As usual, I am drawing heavily on my grasp of writings by CS Peirce. He seemed to think that everything should be thought as an experiment. Including mathematics that he defined as experiments performed on diagrams or symbols rather than chemicals or physical objects. Some quotes from his 1905 paper What pragmatism is.  “Whenever a man acts purposively, he acts under a belief in some experimental phenomenon. … some unchanging idea may come to influence a man more than it had done; but only because some experience equivalent to an experiment has brought its truth home to him more intimately than before…”

I do find the thinking of anything one can as an experiment as being helpful. For instance, in this previous post discussion led to a comment by Andrew that “Mathematics is simulation by other means”. One way to unpack this by thinking of mathematics as experiments on diagrams or symbols would be to claim that calculus is one design of an experiment while simulation is just another design. Different costs and advantages, that’s all.  It’s the idea to be experimental and experiment most appropriately that one can – that is fundamental. Then sorting out most appropriately would point to economy of research as the other fundamental piece.





  1. John Williams says:

    I think I’m missing something. Think about the geologists trying to figure out continental drift. There were various ways they could test ideas, such as looking for similar rocks or fossils in parts of continents supposedly separated by drift, like the west coast of Africa and the east coast of South America, but how do you make this into an experiment?

    • Olav says:

      Indeed, it’s common to distinguish between the experimental and the historical sciences. But it sounds like Keith has a very expansive definition of “experiment” in mind that includes things like playing around with ideas or scribbling on paper.

    • Instant Noodles says:

      I agree, making experiments is only part of the process and doesn’t explain how hypothesis are abducted and how to assess the deducted experiments. Abduction itself is highly non-trivial. Let’s say we know about the rift in Iceland. It’s reasonable to abduct a theory of tectonic movement, it is almost indexical. However for other rifts it might be very hard to even recognize them being part of the same class.
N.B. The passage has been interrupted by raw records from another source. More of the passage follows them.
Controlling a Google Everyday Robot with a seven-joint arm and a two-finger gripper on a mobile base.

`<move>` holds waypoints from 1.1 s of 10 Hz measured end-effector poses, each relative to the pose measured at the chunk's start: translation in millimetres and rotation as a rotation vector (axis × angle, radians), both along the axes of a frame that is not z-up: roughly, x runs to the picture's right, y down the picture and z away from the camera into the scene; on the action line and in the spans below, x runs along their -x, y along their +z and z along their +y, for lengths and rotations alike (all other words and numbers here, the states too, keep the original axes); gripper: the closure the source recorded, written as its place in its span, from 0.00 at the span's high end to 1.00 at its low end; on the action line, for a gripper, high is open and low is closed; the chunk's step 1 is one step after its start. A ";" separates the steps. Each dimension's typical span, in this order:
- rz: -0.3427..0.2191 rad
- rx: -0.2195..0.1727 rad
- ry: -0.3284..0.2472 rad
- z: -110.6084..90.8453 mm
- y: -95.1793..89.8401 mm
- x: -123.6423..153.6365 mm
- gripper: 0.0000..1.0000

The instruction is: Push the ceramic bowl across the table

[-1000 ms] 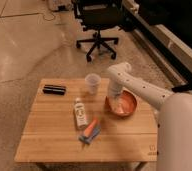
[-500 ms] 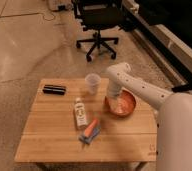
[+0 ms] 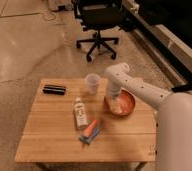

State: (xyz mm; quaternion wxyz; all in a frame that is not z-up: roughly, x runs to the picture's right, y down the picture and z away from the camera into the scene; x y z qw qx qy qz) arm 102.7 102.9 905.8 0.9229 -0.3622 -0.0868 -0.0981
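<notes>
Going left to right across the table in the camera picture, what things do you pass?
Black case → white bottle → plastic cup → tool, at the left edge of the ceramic bowl.

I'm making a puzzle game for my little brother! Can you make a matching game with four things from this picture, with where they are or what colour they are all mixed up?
Things
1. ceramic bowl
2. plastic cup
3. black box
4. gripper

Clues
A. flat and dark, near the far corner of the table, on the picture's left
B. down at the bowl, on its side nearest the cup
C. glossy orange-red, wide and shallow
D. whitish and see-through, standing upright

Pairs: 1-C, 2-D, 3-A, 4-B
</notes>
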 end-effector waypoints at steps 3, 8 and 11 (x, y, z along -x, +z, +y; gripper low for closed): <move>-0.007 0.004 -0.004 1.9 0.3 3.6 0.65; -0.016 0.009 -0.009 3.7 1.2 7.9 0.65; -0.019 0.013 -0.011 5.1 1.7 9.4 0.65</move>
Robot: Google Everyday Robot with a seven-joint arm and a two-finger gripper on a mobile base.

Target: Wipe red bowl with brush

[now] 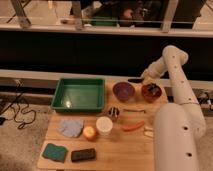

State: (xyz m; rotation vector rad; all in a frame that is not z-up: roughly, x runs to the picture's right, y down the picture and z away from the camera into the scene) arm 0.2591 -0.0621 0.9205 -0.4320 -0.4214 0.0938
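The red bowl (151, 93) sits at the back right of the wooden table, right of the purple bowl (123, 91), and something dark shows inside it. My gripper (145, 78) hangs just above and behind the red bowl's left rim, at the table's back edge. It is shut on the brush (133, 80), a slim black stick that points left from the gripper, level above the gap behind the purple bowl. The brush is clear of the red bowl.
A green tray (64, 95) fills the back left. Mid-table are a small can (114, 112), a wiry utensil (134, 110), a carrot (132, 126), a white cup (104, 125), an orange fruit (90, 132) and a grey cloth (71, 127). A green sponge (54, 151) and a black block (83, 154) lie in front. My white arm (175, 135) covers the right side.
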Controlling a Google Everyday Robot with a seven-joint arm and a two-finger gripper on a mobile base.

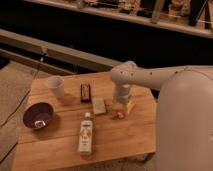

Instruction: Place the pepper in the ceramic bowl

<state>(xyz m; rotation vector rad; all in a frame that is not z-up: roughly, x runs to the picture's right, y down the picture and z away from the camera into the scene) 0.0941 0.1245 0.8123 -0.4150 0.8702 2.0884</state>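
The gripper [120, 109] is hanging over the table [60, 150] toward its right edge, pointing straight down with its jaws spread wide and holding nothing. This looks meant to let the fingers straddle the pepper [130, 107], which is lying flat on the wood just beside it. The ceramic bowl [39, 116] is sitting well apart near the left edge, mouth up for receiving, with a clear bottle [86, 134] and a pale block [99, 105] lying between, so the carry is probably calling for some lift.
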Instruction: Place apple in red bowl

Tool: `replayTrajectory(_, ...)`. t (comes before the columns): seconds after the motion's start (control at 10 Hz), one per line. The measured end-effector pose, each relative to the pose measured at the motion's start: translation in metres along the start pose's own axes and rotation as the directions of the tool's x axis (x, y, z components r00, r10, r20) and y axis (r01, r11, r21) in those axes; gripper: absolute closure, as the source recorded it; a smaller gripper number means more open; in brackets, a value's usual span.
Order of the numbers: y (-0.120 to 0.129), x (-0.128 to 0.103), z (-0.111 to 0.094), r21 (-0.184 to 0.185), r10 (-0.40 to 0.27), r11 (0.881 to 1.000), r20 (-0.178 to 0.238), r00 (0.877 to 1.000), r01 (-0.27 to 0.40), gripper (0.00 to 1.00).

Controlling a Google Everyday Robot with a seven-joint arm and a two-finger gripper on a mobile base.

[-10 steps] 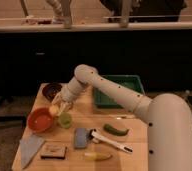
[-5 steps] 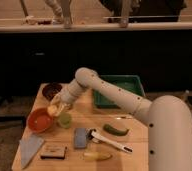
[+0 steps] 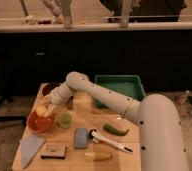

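Apple (image 3: 40,108) looks clamped in the closed gripper (image 3: 46,109) above the red bowl's (image 3: 35,127) 12 o'clock rim; best to shift toward 6, lower over centre, release gently.

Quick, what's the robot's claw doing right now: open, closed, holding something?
Gripper: closed, apparently holding the apple, at the table's left side just above the red bowl.
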Motion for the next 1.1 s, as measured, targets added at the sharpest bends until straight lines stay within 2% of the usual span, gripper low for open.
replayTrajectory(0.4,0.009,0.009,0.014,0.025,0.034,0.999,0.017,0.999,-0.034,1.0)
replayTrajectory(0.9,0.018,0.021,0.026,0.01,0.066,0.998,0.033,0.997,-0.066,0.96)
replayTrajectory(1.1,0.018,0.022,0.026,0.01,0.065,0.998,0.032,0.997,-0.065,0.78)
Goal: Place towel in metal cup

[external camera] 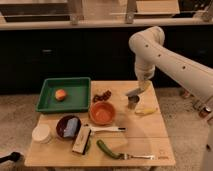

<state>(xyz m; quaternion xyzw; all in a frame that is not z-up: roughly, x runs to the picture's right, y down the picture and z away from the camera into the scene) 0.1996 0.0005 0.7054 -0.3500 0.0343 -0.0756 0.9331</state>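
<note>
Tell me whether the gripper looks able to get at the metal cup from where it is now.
Probably yes. The gripper hangs right above the metal cup near the table's right side, and nothing stands between them. The orange bowl and the yellow object sit off to either side, clear of a straight descent.

The white robot arm runs off the right edge, its base unseen. The gripper hangs just above the small metal cup, covering the cup's rim and mouth. The pale yellow item just right of the fingers is too blurred to identify. A dark object is cut by the left edge.
</note>
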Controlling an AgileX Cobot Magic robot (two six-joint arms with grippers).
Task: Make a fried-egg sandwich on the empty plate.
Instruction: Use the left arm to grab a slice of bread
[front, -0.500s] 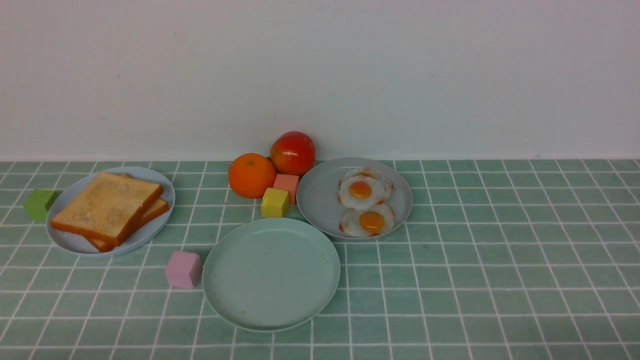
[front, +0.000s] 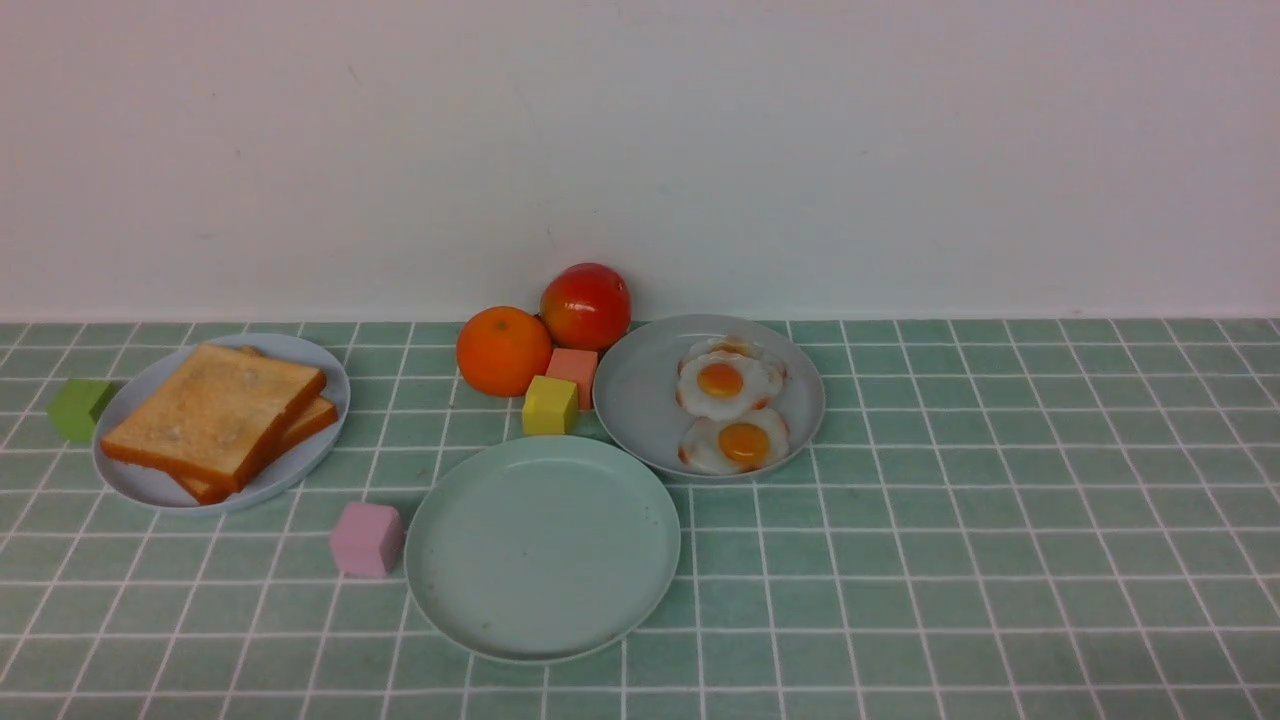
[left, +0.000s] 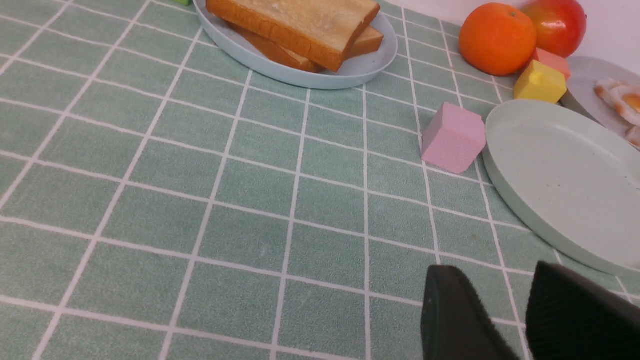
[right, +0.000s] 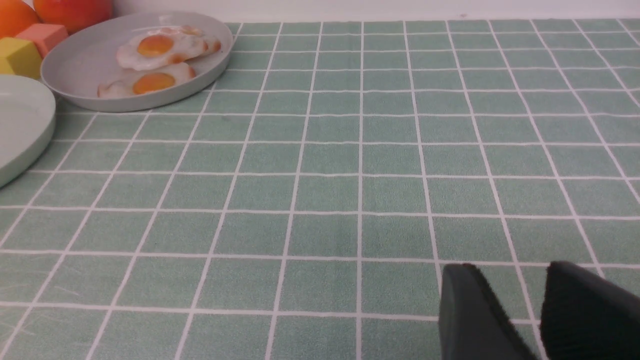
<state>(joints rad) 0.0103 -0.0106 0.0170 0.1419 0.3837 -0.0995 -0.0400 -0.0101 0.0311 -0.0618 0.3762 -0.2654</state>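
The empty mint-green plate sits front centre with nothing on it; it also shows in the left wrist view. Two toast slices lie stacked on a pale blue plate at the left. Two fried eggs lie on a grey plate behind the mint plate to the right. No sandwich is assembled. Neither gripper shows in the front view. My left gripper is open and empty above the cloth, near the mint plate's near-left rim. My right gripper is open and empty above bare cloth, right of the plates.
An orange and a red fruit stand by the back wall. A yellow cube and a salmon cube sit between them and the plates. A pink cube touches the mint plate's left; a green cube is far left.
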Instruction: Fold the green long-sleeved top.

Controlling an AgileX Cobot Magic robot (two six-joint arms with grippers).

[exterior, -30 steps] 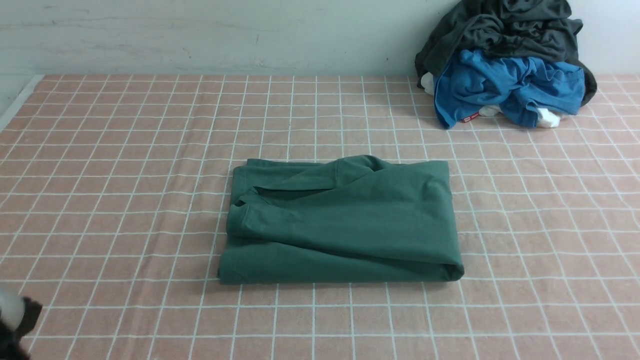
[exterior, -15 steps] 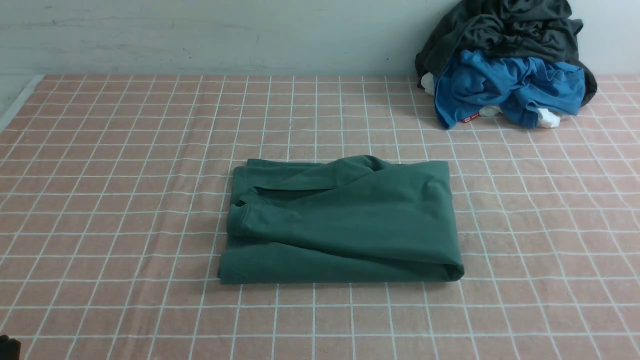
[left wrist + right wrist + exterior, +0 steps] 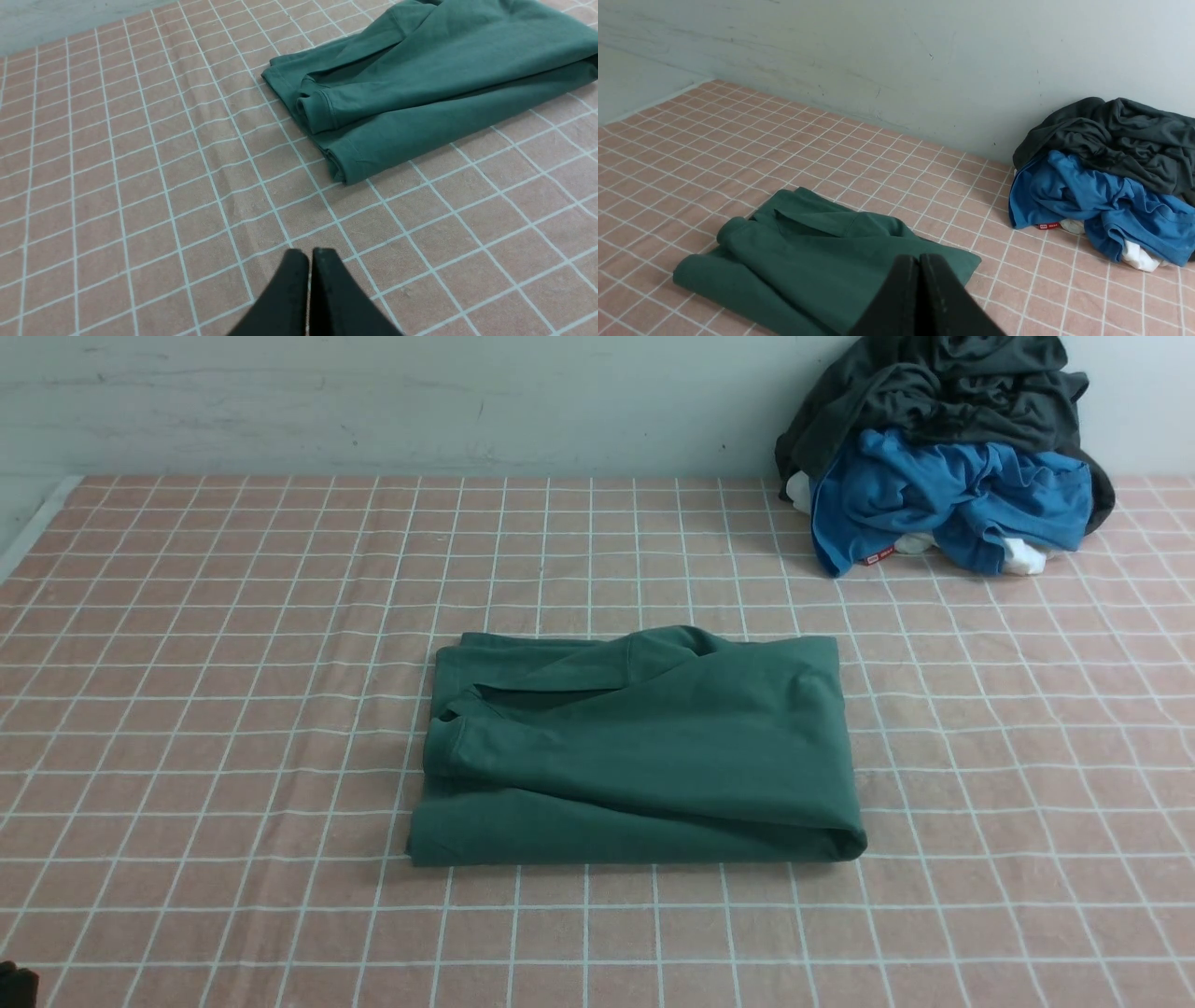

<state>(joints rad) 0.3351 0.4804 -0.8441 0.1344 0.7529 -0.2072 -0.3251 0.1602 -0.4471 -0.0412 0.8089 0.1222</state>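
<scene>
The green long-sleeved top lies folded into a compact rectangle in the middle of the checked cloth, a cuff tucked at its left side. It also shows in the left wrist view and in the right wrist view. My left gripper is shut and empty, above bare cloth well clear of the top's near-left corner. My right gripper is shut with nothing in it, raised off the table with the top behind its tips. In the front view only a dark scrap of the left arm shows at the lower left corner.
A heap of clothes sits at the back right against the wall: a dark grey garment on top of a bright blue garment, with white bits beneath. The pink checked cloth covers the table up to the pale wall.
The left arm has drawn back out of the front view's lower left corner, leaving only a dark scrap there. The green top has not moved.
</scene>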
      Also, people tend to overstate the value of statistics. Statistics is just one way of structuring examples when making an argument. Statistics might be the best way of reasoning for some types of data, but that doesn’t mean that there is no meaningful empirical research besides statistics. I can’t find a way to view a qualitative case study as an experiment.

      I often find people adding some junk statistics to a chain of arguments when it doesn’t seem appropriate (i.e. they are forgetting the huge variance in human behavior). I find this ok, since the studies mostly weren’t essential to their argument anyways. The opposing position is much worse. If one’s interested in really bad reasoning I always recommend Chomsky’s work in linguistics. He makes a distinction between linguistic performance and competence. Chomsky claims that his context free or even context sensitive grammars have physical reality in the speaker’s minds, are part of the speaker’s competence. During performance the speaker somehow is to incompetent and makes performance errors (which are anything the theory can’t account for). Chomsky is only interested in this competence and argued against empiricism. One can read interesting claims in Chomsky’s work throughout, for instance he claims that speakers of Russian internalize a version of Old-Church Slavic to synchronically explain the complicated accent patterns.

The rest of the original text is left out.